The new guidelines directly address the various forms of consolidation seen in the health care industry during recent years, including vertical and cross-market mergers, roll-up acquisitions (particularly by private equity firms), and joint ventures in which health care systems hold partial ownership interests. The guidelines also emphasize the impact that transactions may have on labor markets. Perhaps the most important change from previous versions of the guidelines is the new, lower levels of market concentration that will trigger a presumption of illegality.

Under the 2023 guidelines, a transaction will be presumed to be anticompetitive if the post-merger Herfindahl-Hirschman Index (HHI), the commonly accepted measure of market concentration, is greater than 1,800 and the HHI change is more than 100 or the merger results in a combined market share of over 30% and an increase in the HHI of more than 100. This lower threshold means that more mergers may be classified as presumptively anticompetitive and undergo the Agencies’ investigative process. However, the presumption of illegality may be rebutted.

Here’s an evaluation of what the guidelines may mean for the health care industry.

How the guidelines might impact the health care industry

While the agencies have historically taken an aggressive stance in challenging mergers in the health care sector, the 2023 guidelines suggest the agencies will take an even stronger “anti-merger” stance and will beef up their opposition to consolidation in the health care industry. It is certainly the case that parties to potential transactions should proceed with the expectation that all mergers will be presumed illegal when the merger significantly increases the concentration in a highly concentrated market, which does not have to be as “highly concentrated” as in years past. These presumptions may be rebuttable, and it is simply not possible for the agencies to challenge every merger that triggers the presumption. We expect that antitrust enforcers will prioritize matters they believe clearly demonstrate a likelihood of competitive harm and which the agencies have a reasonable chance of winning.

That said, the guidelines put a laser focus on the need for health care firms to be proactive when considering transactions.

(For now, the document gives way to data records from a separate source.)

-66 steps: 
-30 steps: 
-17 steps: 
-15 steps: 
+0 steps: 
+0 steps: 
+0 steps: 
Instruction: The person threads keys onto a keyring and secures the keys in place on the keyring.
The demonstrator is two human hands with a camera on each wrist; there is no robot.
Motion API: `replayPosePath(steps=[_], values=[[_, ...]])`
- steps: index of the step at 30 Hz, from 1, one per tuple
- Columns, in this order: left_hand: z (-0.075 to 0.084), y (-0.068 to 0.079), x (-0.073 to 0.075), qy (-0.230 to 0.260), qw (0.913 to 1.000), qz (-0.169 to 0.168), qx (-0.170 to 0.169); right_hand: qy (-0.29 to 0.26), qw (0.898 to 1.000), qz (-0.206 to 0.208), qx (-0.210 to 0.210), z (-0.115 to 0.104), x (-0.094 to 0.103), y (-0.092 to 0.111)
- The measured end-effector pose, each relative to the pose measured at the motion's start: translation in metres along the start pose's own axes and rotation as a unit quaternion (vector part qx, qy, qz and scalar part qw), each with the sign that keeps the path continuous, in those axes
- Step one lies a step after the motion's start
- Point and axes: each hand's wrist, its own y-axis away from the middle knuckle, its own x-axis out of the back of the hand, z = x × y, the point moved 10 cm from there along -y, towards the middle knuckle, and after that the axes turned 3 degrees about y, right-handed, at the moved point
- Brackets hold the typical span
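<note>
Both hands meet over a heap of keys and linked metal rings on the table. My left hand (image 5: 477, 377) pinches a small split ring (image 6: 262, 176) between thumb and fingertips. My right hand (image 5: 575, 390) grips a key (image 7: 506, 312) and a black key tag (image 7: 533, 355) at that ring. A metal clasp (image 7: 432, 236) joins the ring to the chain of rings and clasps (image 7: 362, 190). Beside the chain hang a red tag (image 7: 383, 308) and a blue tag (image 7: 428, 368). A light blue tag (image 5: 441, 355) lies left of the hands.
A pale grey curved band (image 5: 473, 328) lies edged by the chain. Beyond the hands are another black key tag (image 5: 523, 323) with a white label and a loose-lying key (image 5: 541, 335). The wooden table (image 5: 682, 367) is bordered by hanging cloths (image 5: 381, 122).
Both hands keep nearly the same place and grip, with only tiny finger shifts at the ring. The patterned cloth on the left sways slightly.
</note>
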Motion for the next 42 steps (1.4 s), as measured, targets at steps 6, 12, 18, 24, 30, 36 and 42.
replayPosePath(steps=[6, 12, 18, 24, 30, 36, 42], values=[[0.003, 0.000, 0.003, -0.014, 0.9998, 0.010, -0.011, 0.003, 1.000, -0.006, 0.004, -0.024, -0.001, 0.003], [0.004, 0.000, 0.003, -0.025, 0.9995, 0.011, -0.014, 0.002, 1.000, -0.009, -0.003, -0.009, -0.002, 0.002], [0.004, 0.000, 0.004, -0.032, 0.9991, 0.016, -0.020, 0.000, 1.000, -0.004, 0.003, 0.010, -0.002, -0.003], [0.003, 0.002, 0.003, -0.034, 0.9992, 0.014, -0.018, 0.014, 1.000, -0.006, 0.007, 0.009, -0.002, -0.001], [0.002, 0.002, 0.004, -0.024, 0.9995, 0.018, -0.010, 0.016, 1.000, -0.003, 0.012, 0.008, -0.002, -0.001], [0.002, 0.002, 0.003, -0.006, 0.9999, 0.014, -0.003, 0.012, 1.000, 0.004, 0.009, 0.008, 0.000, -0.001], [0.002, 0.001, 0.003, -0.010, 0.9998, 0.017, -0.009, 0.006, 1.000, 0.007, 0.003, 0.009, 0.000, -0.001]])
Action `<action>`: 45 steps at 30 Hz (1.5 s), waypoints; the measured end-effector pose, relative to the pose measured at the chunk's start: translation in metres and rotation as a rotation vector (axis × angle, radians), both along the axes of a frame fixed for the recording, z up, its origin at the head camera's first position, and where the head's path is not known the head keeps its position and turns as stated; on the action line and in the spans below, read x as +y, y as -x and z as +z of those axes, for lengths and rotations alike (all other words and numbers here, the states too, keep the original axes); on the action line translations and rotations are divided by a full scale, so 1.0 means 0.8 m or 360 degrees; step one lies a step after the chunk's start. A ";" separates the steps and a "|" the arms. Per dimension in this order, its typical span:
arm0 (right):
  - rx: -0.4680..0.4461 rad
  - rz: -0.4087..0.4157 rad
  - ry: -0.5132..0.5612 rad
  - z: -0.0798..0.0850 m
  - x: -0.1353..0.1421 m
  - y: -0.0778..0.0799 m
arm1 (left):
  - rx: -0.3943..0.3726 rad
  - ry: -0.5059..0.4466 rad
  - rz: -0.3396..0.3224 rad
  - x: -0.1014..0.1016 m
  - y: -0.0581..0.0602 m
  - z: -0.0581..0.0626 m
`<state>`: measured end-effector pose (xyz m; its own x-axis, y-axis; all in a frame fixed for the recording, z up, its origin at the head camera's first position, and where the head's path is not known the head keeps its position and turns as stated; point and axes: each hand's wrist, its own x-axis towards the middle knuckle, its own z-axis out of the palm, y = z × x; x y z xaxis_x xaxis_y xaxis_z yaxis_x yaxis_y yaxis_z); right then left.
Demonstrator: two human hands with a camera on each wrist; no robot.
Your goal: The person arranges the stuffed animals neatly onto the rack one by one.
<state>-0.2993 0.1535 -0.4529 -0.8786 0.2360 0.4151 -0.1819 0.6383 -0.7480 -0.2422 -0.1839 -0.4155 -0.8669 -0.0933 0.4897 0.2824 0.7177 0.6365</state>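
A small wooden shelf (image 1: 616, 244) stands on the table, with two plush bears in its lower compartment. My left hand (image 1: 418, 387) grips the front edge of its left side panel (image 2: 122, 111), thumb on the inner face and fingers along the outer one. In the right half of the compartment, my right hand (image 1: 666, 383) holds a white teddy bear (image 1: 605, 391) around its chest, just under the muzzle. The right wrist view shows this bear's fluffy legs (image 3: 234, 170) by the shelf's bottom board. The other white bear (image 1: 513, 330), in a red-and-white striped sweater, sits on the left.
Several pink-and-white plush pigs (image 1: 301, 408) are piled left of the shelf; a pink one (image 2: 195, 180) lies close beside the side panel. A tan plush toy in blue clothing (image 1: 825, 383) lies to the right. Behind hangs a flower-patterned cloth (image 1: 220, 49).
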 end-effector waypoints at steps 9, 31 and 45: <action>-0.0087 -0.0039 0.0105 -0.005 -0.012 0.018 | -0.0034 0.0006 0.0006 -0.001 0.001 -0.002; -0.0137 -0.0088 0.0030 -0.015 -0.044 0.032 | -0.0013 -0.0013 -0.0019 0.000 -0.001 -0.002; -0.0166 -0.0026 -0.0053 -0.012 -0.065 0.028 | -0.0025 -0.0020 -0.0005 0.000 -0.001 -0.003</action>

This is especially true for horizontal mergers of direct competitors in highly concentrated markets, vertical mergers that present foreclosure concerns, and private equity roll-up transactions.

For a recent enforcement example in a vertical merger context, Illumina, Incorporated, a next-generation sequencing provider, finalized a merger with Grail, L.L.C., the exclusive developer of a commercially available multicancer detection test, which test relies upon Illumina’s technology. The commission determined that the Illumina/Grail merger would likely substantially decrease competition and the U.S. Court of Appeals for the Fifth Circuit upheld the FTC’s determination. The court agreed that the “merger will result in the potential foreclosure of a key input by the sole supplier, that it was intended to transform Illumina’s business model by shifting its focus from NGS products to clinical testing, and that investment by other MCED-test developers may be chilled … This was sufficient to support a determination that complaint counsel had made a prima facie showing that the merger was likely to substantially lessen competition under the Brown Shoe test.” The court remanded the case, finding that the commission applied the incorrect legal standard in evaluating the supply agreement offered to rival developers of MCED tests. Two days after the Fifth Circuit released its decision, Illumina announced that it would divest Grail.

The new guidelines place private equity roll-up transactions squarely in the sights of the Agencies for review. While no single component of the roll-up might be enough to trigger potential antitrust concerns, the cumulative effect of a roll-up in a given segment of the health care industry may result in a potential antitrust investigation or challenge. Accordingly, private equity firms may wish to routinely involve their antitrust counsel in evaluating transactions.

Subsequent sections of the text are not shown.